2. The pharmaceutical composition according to claim 1, wherein the aFGF has the amino acid sequence of SEQ ID NO: 1.

3. The pharmaceutical composition according to claim 2, wherein the aFGF consists of the amino acid sequence of SEQ ID NO: 1.

4. The pharmaceutical composition according to claim 1, wherein the disease is selected from the group consisting of sarcopenia, myotonic muscular dystrophy, cachexia, muscular atrophy resulting from fracture, surgery or stroke, and combinations thereof.

5. A method for preventing or treating a disease related to muscle wasting in a subject, comprising administering a therapeutically effective amount of acidic fibroblast growth factor (aFGF) to the subject.

6. The method according to claim 5, wherein the aFGF is administered subcutaneously, topically, intraneurally, intraperitoneally, intravenously or intramuscularly.

7. The method according to claim 6, wherein the aFGF is administered intramuscularly.

8. The method according to claim 5, wherein the aFGF has the amino acid sequence of SEQ ID NO: 1.

9. The method according to claim 8, wherein the aFGF consists of the amino acid sequence of SEQ ID NO: 1.

10. The method according to claim 5, wherein the disease is selected from the group consisting of sarcopenia, myotonic muscular dystrophy, cachexia, muscular atrophy resulting from fracture, surgery or stroke, and combinations thereof.

11. The method according to claim 5, wherein the aFGF is administered at a dose of 0.01 to 1 mg/kg once or twice a day.

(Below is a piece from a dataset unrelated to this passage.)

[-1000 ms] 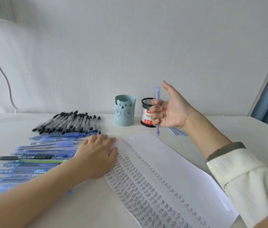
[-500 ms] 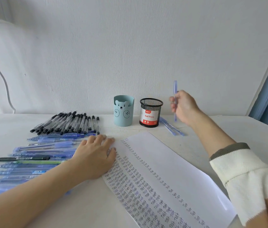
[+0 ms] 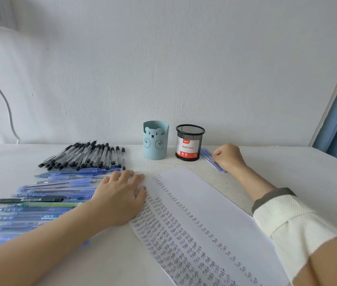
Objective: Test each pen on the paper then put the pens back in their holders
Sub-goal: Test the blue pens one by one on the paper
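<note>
Paper [image 3: 204, 213] at the table's front edge is packed with "Test" rows, so we judge testing well along. No pens stick out of the bear holder [image 3: 155, 141] or the mesh holder [image 3: 189, 143] at the far edge, so we judge returns not started. Black pens [image 3: 85, 155] and blue pens [image 3: 49, 195] lie toward the left edge. Left hand [image 3: 120, 199] presses flat on the paper. Right hand [image 3: 228, 156] is curled on the tested pens [image 3: 210, 158] beside the mesh holder; we cannot tell if it pinches one.
</note>
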Demonstrator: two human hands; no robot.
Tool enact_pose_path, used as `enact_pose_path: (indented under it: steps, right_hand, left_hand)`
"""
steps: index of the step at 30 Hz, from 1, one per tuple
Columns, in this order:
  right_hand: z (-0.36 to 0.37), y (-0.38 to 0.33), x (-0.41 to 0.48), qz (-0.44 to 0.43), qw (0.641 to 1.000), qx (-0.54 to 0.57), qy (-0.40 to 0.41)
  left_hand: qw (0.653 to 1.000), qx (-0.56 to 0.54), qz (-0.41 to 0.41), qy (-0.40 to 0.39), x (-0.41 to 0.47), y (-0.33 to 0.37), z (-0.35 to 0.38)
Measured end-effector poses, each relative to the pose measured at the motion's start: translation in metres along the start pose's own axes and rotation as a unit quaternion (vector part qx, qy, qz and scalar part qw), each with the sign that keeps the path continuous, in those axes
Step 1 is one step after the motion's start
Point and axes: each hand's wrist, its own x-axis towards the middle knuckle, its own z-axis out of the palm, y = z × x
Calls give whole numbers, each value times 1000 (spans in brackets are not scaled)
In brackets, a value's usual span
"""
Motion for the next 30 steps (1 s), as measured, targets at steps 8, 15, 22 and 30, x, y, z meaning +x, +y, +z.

12. A pharmaceutical composition for improving motor function or muscle strength comprising acidic fibroblast growth factor (aFGF).

13. A method for improving motor function or muscle strength in a subject, comprising administering an effective amount of acidic fibroblast growth factor (aFGF) to the subject.

14. A pharmaceutical composition for increasing muscle mass comprising acidic fibroblast growth factor (aFGF).

15. A method for increasing muscle mass in a subject, comprising administering an effective amount of acidic fibroblast growth factor (aFGF) to the subject.